* _Work required_: Within the listing below, the lines to output run from the one containing "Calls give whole" through the one containing "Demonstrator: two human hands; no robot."; copy them exactly and nothing else.

(Given data)

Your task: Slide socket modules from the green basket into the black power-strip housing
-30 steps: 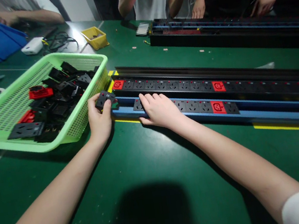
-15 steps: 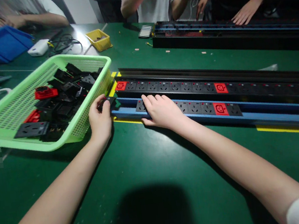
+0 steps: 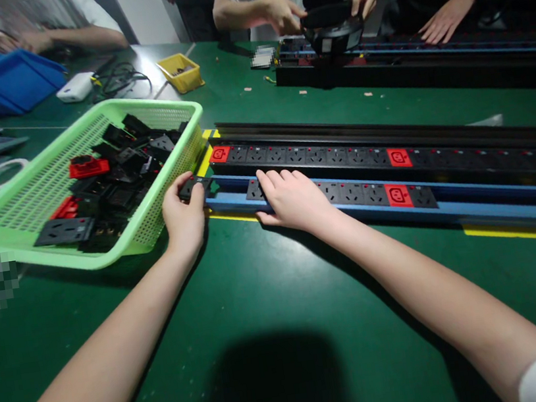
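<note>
My left hand (image 3: pixel 184 214) is closed on a black socket module (image 3: pixel 191 186), pinched at the left end of a blue rail (image 3: pixel 488 204). My right hand (image 3: pixel 295 198) lies over a row of black socket modules (image 3: pixel 354 194) seated in that rail, its thumb on the near side and its fingers across the top. A red socket (image 3: pixel 398 195) sits towards the right of this row. Just behind runs a longer black power strip (image 3: pixel 316 154) with many black sockets and red ones (image 3: pixel 399 157). My right palm hides part of the row.
Left of my hands stands a light green basket (image 3: pixel 120 253) of loose black and red modules. Further back are a blue bin (image 3: pixel 26 82), a yellow tray (image 3: pixel 180 73), a white box (image 3: pixel 76 87) and a tape roll (image 3: pixel 2 175). Co-workers' hands (image 3: pixel 447 19) are at another strip (image 3: pixel 404 72) opposite.
My hands stay almost in place, with the module in my left hand showing slightly more. Across the table, a co-worker has lowered a black headset-like object towards the far strip.
</note>
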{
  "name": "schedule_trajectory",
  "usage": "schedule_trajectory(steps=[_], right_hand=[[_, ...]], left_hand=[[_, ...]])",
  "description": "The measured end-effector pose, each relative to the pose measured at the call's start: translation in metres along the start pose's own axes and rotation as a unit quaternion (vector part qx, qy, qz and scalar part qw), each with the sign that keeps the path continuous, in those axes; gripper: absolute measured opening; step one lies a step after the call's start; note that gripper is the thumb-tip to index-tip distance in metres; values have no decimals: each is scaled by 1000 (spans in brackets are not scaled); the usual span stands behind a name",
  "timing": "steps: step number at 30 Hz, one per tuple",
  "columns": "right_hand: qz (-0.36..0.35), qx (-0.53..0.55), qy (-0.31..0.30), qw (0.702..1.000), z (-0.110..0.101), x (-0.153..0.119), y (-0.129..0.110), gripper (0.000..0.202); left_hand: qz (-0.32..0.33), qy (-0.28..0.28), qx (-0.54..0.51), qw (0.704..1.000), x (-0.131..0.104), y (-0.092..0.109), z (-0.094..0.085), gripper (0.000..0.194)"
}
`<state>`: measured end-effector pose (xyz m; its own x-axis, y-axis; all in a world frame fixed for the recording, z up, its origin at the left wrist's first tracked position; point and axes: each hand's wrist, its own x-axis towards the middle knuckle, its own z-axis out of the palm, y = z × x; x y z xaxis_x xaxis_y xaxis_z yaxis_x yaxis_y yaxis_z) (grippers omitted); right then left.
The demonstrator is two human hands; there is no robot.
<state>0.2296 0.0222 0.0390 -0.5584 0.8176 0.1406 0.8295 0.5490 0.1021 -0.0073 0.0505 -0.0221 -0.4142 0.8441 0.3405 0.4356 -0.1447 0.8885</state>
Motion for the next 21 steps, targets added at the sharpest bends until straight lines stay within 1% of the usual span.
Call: schedule_trajectory(steps=[5,13,21], right_hand=[[0,1,-7,1000,-2,1,0,78],[1,4,-11,1000,-1,1,1,79],[1,5,-10,1000,0,0,0,80]], left_hand=[[6,-10,13,1000,-1,4,-1,34],[8,-21,17,1000,1,3,0,36],[-2,-30,-11,999,3,2,0,39]])
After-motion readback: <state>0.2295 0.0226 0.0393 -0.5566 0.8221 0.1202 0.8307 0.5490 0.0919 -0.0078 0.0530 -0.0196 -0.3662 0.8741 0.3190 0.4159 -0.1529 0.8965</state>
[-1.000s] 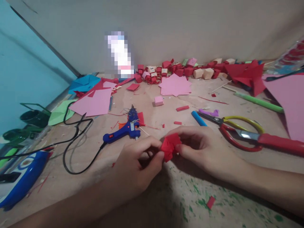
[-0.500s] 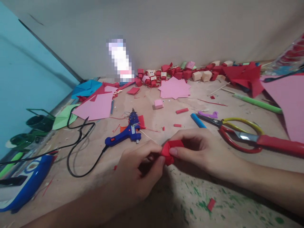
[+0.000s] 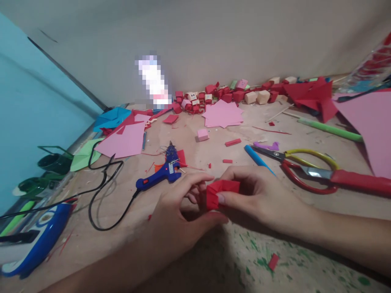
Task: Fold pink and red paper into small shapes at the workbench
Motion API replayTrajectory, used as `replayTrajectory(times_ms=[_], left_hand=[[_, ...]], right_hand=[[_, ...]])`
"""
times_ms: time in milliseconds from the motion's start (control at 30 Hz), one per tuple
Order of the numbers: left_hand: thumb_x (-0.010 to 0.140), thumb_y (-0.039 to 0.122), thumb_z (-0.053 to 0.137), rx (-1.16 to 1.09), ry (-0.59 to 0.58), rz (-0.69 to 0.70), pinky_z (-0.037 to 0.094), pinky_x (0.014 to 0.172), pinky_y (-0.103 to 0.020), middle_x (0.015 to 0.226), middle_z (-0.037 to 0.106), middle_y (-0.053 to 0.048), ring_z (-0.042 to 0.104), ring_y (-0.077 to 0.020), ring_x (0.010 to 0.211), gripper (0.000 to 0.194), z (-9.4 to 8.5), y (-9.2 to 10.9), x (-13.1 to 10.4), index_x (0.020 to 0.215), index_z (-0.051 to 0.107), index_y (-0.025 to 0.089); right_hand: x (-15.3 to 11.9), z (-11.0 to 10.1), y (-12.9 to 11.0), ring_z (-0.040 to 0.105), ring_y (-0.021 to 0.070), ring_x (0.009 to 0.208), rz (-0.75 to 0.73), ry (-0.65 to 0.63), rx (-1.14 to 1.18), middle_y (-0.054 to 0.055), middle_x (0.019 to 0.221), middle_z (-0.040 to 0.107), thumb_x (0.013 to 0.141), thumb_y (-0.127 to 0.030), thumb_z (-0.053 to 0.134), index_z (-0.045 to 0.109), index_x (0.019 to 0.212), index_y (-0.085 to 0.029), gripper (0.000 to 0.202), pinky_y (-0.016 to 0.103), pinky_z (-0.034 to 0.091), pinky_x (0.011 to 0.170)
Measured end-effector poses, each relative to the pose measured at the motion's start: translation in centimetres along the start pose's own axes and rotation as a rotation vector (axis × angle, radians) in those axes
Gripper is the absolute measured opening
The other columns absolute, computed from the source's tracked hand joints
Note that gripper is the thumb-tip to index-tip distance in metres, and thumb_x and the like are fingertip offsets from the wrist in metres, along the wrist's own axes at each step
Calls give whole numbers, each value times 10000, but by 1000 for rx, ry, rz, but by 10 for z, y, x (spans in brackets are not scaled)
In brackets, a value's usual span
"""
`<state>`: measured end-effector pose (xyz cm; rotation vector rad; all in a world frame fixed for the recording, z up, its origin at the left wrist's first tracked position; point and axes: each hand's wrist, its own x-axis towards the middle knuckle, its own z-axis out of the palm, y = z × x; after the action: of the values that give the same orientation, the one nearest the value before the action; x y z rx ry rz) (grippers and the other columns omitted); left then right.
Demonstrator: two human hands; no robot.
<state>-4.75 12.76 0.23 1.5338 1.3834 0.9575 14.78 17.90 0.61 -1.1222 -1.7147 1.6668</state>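
Note:
A small folded piece of red paper (image 3: 213, 196) is pinched between the thumb and fingers of my right hand (image 3: 259, 195), above the table. My left hand (image 3: 186, 215) is just left of it, thumb and fingers spread around its left side. Whether the left fingertips behind the paper touch it cannot be made out. Beyond my hands, a blue glue gun (image 3: 161, 173) lies on the left. A pink paper cube (image 3: 202, 134) and small red paper strips (image 3: 233, 142) lie farther forward.
Scissors (image 3: 308, 171) with red and yellow handles lie at right, near a blue stick (image 3: 255, 156). A black cord (image 3: 91, 207) loops at left. Pink sheets (image 3: 222, 114) and several small paper cubes (image 3: 238, 96) are by the back wall. A blue-and-white tape dispenser (image 3: 45, 236) stands at left.
My left thumb and fingers have let go of the red paper's near left side and spread apart. My right hand still pinches the paper, now turned to show more of its face.

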Motion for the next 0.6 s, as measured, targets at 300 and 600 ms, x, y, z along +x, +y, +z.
replayTrajectory(times_ms=[300,600], left_hand=[[910,227,647,21,-25,40,559,708,-242,956,680,-37,664,-151,805,296,-4,3,-2,1206,632,216],[867,202,695,-332,29,-141,501,622,-163,783,682,27,642,-93,692,48,-7,-2,6,910,678,190]], right_hand=[[-2,0,-5,563,119,607,-61,11,-88,-1,678,632,908,-375,717,673,733,-165,277,229,404,524],[-2,-3,-13,509,99,552,-39,15,-76,-18,626,586,871,-322,729,633,674,-165,270,216,375,474]])
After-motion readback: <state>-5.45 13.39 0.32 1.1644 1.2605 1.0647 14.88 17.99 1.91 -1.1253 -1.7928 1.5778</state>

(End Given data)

* _Answer space_:
Calls give whole numbers, each value times 10000, but by 1000 for rx, ry, rz, but by 10 for z, y, x (spans in brackets are not scaled)
In brackets, a value's usual span
"""
`<state>`: measured end-effector pose (xyz cm; rotation vector rad; all in a world frame fixed for the recording, z up, its origin at the left wrist's first tracked position; point and axes: each hand's wrist, its own x-axis towards the middle knuckle, its own z-axis out of the palm, y = z × x; after the action: of the values that give the same orientation, the one nearest the value before the action; x y z rx ry rz) (grippers and the other columns omitted); left then right.
Demonstrator: two human hands; no robot.

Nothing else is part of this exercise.